Елена не могла не вздрогнуть. Взяла оникс и передала его Андреа, поднимая руку до высоты плеча и не оборачиваясь.
— Может быть это — Кентавр, с которого делал копию Донателло, — прибавил Андреа.
И наряду с восхищением красивою вещью, в его душе возникло восхищение благородным вкусом женщины, теперь владевшей ею. «Стало быть, она во всем — избранница», — подумал он. — «Какие восторги она может дать утонченному любовнику!» Последнее возрастало в его воображении; но, возрастая, ускользало от него. Глубокая уверенность предыдущего вечера сменялась каким-то унынием; и начали всплывать первоначальные сомнения. Он слишком много грезил ночью с открытыми глазами, утопая в бесконечном блаженстве; тогда как воспоминание о каком-нибудь движении, о какой-нибудь улыбке, о каком-нибудь повороте головы, какой-нибудь складке платья захватывало его и окутывало его, как сеть. И теперь весь этот призрачный мир жалким образом рухнул от прикосновения действительности. Он не прочел в глазах Елены того особенного приветствия, о котором он столько думал; она не отличила его среди остальных никаким знаком. «Почему?» Он чувствовал себя униженным. Все эти глупые люди кругом раздражали его; раздражали и эти привлекавшие ее внимание вещи; раздражал его и Дон Филиппо дель Монте, который то и дело наклонялся к ней и шептал, может быть, что-нибудь дурное. Явилась и Аталета. Она была, как всегда, весела. Среди уже успевших окружить ее мужчин, ее смех быстро заставил повернуться дона Филиппо.
— Троица совершенна, — сказал он и встал. Андреа тотчас же занял место рядом с Мути. Почувствовав нежный запах фиалок, он прошептал:
— Это не вчерашние.
— Нет, — холодно ответила Елена.
В ее зыбкой и ласкающей, как волна, подвижности всегда была угроза неожиданного холода. Она была подвержена вспышкам внезапной суровости. Андреа не понимал и замолчал.

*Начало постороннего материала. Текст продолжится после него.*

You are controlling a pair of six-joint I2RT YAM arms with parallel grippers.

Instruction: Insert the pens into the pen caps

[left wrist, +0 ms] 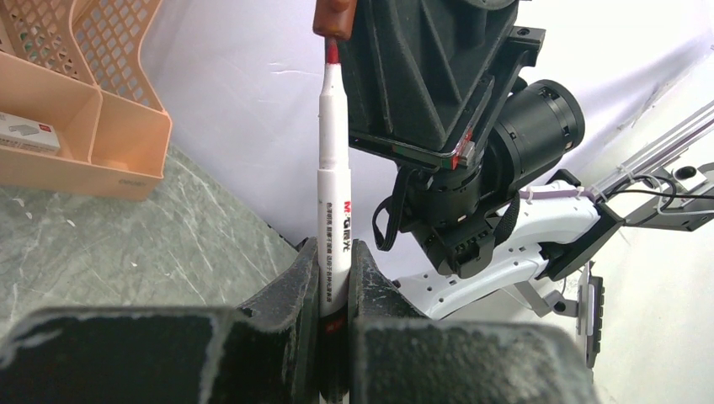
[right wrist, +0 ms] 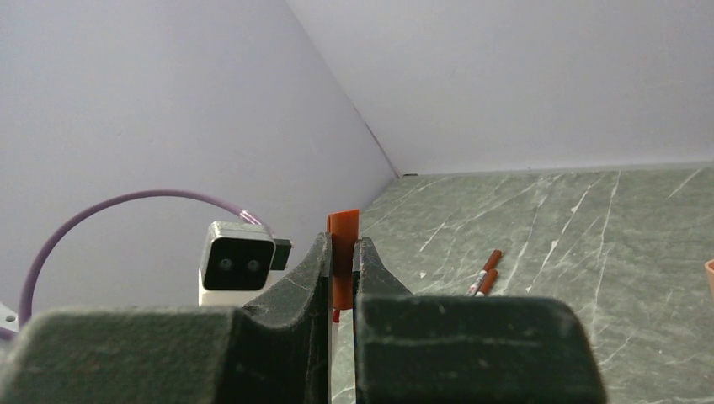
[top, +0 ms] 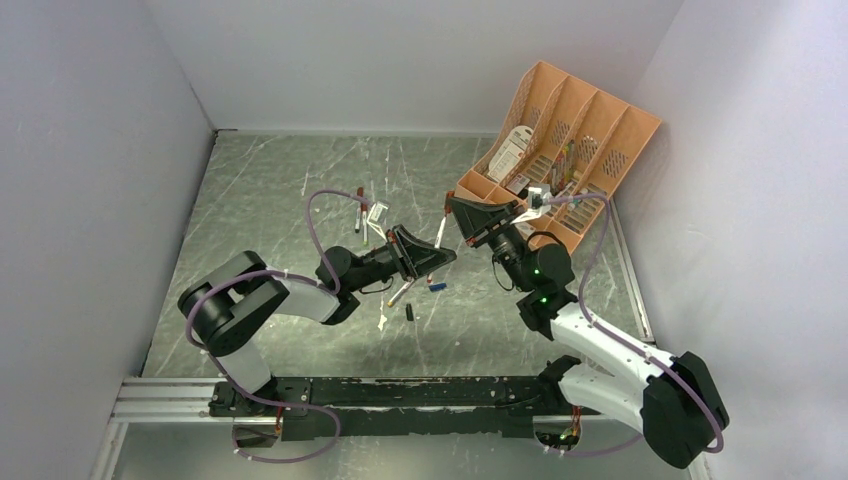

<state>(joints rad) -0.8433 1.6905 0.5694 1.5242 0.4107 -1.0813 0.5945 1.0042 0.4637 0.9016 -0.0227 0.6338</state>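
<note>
My left gripper is shut on a white pen with a red tip, held upright in the left wrist view. The tip sits just at the mouth of a red pen cap. My right gripper is shut on that cap, directly above the pen. The pen's white barrel shows below the cap between the right fingers. On the table lie a loose pen, a blue cap and a dark cap.
An orange slotted organizer leans at the back right with small items in it. Two capped pens lie side by side on the green table, with more pens behind the left gripper. Grey walls surround the table.
</note>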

— Кто больше? Кто больше? — кричал продавец. Цифры возрастали. Торги разгорались из-за шлема
Антонио Полайюоло. В дело вмешался даже кавалер Давила. Воздух, казалось, постепенно накалялся и желание владеть этими красивыми и редкими вещами овладело всеми. Мания распространялась, как зараза. Увлечение старинными вещами дошло в Риме в этом году до крайности. Все салоны аристократии и высшей буржуазии были переполнены «диковинками». Каждая дама кроила подушки для своего дивана из риз и ставила свои розы в умбрские вазы или в чаши из халцедона. Аукционные зады стали излюбленным местом встреч; и распродажи бывали чрезвычайно часто. Являясь к вечернему чаю, блеска ради, дамы говорили: «Я с распродажи картин художника Кампоса. Большое оживление. Великолепны мавританские блюда! Купила вещицу Марии Лещинской. Вот она!»